Mongolia wants to bring forward the raising of its stake in the Oyu Tolgoi copper project that is being developed by Rio Tinto Group and Ivanhoe Mines Ltd to 50 percent from 34 percent, according to the Mongolian minerals minister.
“We have sent the proposal to Ivanhoe to renegotiate the timeframe for us to increase the government stake,” Minister Dashdorj Zorigt said at Oyu Tolgoi yesterday.
Such an increase is permitted after only 30 years, according to a summary of the US$16 billion project agreement from London-based Rio Tinto.
Countries across Asia, Africa and Latin American are seeking greater control of the mineral and energy resources on their territories as rising commodities demand boosts prices. So-called resource nationalism is the biggest business risk to global mining companies, Ernst & Young LLP said last month.
“Alarm bells would ring that if they change the rules here, are they going to change it again, are they -going to take more than 50 percent?” Gavin Wendt, founder and director of Mine Life Pty in Sydney, said by telephone. “Rio and Ivanhoe obviously won’t be happy about it.”
The project, 66 percent owned by Ivanhoe Mines, is halfway through completion and will be one of the world’s five biggest copper mines, according to Rio, which controls Oyu Tolgoi’s management.
Ivanhoe, 48.5 percent owned by Rio, spent more than six years negotiating with Mongolia before reaching an agreement in October 2009 to develop the site, which could open in 2013.
“An unstable environment, where changes to agreements are forced, leads to investors being very apprehensive,” Rio Tinto’s Mongolia country director, Cameron McRae, said in Ulan Bator on Saturday. “What we are demonstrating is that the investment agreement is a contract. We’re going to honor it and we expect the government to honor it.”
A group of 20 Mongolian lawmakers wrote to Mongolian Prime Minister Sukhbaatar Batbold on Sept. 7 demanding that the Oyu Tolgoi accord be revised to give the country a 50 percent holding, China’s Xinhua news agency said on Sept. 20.
Mongolia will seek to revise the terms for Oyu Tolgoi, Mongolian Finance Minister Sangajav Bayartsogt told the News.mn portal in an interview published on Tuesday.
Mongolia has appointed Chief of the Cabinet Office Chimed Khurelbaatar to start talks with the miners, Xinhua reported on Thursday.
Mongolia might also seek to change the allotment of stakes in the Talvan Tolgoi coal deposit to investors including Peabody Energy Corp, the largest US coal producer.

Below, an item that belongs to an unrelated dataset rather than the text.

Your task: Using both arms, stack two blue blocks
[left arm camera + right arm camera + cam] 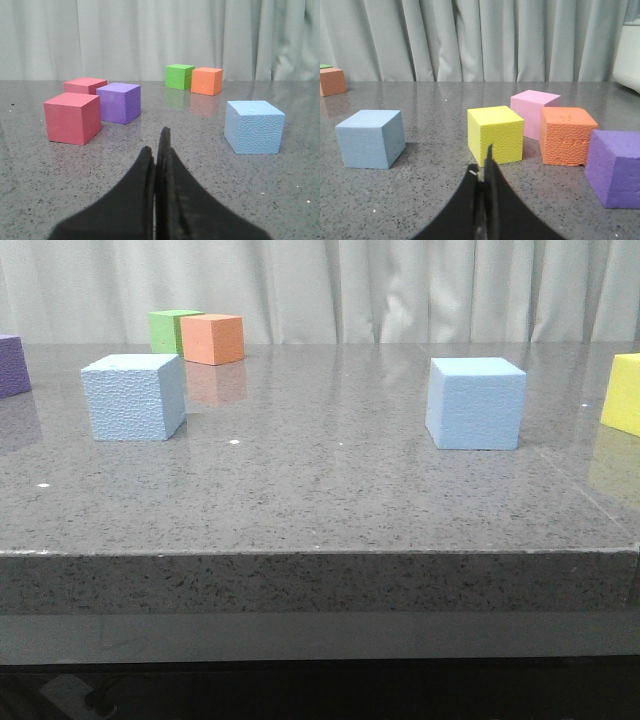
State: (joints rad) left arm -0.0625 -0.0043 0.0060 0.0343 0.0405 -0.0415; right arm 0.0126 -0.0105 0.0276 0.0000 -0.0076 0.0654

The potential ownership changes at the country’s two biggest mineral developments come ahead of parliamentary elections next year.
Oyu Tolgoi may have average annual output of 450,000 tonnes of copper and 330,000 ounces of gold, Rio said.
World demand for copper will grow 40 percent to 27 million tonnes by 2020, according to a Sept. 8 presentation by the company.